# [Task directions]
From the records below, copy each line in which the string "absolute" occurs.

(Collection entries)
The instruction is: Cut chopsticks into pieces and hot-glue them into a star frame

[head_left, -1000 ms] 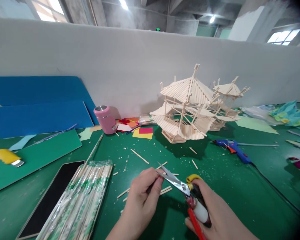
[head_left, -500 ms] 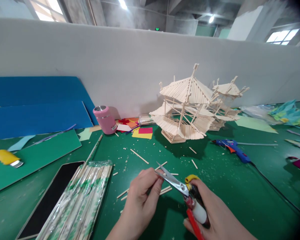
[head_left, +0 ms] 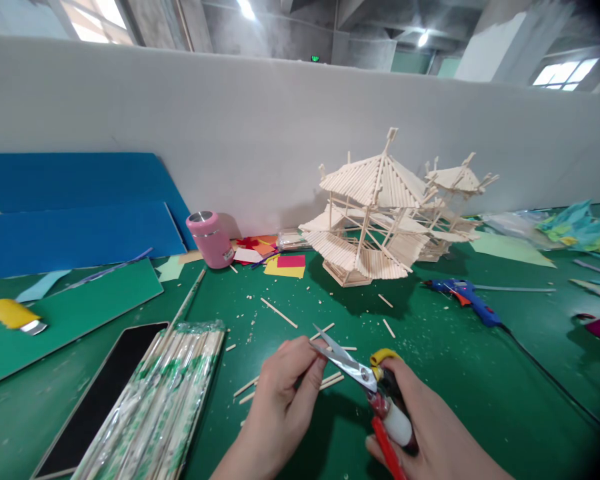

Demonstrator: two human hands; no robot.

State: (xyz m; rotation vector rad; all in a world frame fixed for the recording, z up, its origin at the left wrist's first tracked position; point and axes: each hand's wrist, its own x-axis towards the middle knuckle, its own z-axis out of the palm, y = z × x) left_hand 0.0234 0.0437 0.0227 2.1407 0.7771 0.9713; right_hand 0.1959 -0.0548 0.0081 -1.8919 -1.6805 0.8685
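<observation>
My left hand (head_left: 287, 387) is closed in a pinch, thumb against fingers, at the tips of the scissors. A thin wooden stick (head_left: 326, 330) shows at those fingertips, mostly hidden by the fingers and blades. My right hand (head_left: 425, 420) is wrapped around the scissors (head_left: 349, 364), whose handles are yellow, black and red with a white part. The blades are spread slightly and point left toward my left fingertips. More loose sticks (head_left: 333, 381) lie on the green table beneath and behind my hands.
A wooden stick pavilion model (head_left: 375, 180) stands behind, a smaller one (head_left: 453, 180) beside it. At right lies a blue glue gun (head_left: 463, 293) with its cord. Leftward are packed sticks (head_left: 180, 387), a black phone-like slab (head_left: 105, 393), a pink flask (head_left: 211, 243) and a yellow cutter (head_left: 10, 313).
</observation>
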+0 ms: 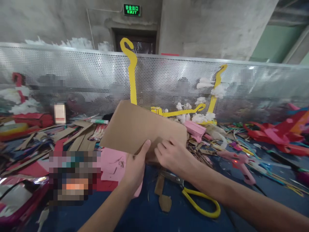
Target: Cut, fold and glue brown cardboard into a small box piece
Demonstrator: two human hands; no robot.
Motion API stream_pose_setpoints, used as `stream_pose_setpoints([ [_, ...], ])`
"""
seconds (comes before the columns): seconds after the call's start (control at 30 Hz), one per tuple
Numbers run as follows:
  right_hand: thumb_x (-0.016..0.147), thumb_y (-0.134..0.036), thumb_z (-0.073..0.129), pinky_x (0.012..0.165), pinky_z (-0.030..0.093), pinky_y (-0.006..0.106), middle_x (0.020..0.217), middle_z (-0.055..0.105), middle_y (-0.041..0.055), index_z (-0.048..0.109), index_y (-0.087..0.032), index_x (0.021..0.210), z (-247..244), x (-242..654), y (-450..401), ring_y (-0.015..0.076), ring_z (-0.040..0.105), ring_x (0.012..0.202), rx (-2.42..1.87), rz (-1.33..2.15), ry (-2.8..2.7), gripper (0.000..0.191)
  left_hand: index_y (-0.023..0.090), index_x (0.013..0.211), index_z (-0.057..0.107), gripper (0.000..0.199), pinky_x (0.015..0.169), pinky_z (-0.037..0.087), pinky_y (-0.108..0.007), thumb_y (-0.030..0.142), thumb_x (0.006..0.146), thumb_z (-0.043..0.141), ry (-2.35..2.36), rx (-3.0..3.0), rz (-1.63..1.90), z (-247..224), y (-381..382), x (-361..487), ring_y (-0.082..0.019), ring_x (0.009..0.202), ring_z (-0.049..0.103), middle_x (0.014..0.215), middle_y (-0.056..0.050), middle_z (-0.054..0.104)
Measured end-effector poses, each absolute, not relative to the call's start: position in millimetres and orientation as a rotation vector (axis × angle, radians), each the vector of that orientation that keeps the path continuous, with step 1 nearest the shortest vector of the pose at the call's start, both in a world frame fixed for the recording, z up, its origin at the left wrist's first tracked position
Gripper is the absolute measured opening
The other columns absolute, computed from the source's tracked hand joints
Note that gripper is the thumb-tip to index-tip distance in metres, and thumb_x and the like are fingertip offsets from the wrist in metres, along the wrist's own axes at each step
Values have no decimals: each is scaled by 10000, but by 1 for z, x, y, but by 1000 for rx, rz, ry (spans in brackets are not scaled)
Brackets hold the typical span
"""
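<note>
A brown sheet of cardboard (142,127) is held up at a tilt above the table. My left hand (136,167) grips its lower edge, thumb on the front face and the other fingers hidden behind. Against the lower right part of the sheet, my right hand (171,154) is closed with curled fingers; its exact hold on the edge is partly hidden. Scissors (201,203) with yellow handles lie below my right forearm, beside small cardboard scraps (165,203). Pink paper (112,164) shows to the left of my left hand.
Tall yellow hook-shaped cutouts (132,74) stand behind the cardboard, some with white fluff (218,91). A pink glue gun (238,161) with a red light lies at right. Cardboard strips (79,137) clutter the left. A perforated metal panel (156,77) closes off the back.
</note>
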State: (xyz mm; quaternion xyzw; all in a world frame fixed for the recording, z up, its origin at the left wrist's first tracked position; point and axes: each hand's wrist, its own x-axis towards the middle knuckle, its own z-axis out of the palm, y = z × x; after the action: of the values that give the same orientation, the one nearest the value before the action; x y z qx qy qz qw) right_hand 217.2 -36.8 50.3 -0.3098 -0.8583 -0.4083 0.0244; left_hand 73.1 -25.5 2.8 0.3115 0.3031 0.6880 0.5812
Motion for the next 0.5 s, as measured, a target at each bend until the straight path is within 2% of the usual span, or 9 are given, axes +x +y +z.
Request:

# [Written solution]
Measured end-effector poses, each absolute, not relative to the call's start: position in millimetres and orientation as a rotation vector (axis × angle, radians), each the vector of that orientation that keeps the path continuous, with step 1 nearest the shortest vector of the pose at the call's start, both in a world frame fixed for the recording, z up, its origin at the left wrist's first tracked position
Gripper is the absolute measured opening
The other columns absolute, computed from the source's tracked hand joints

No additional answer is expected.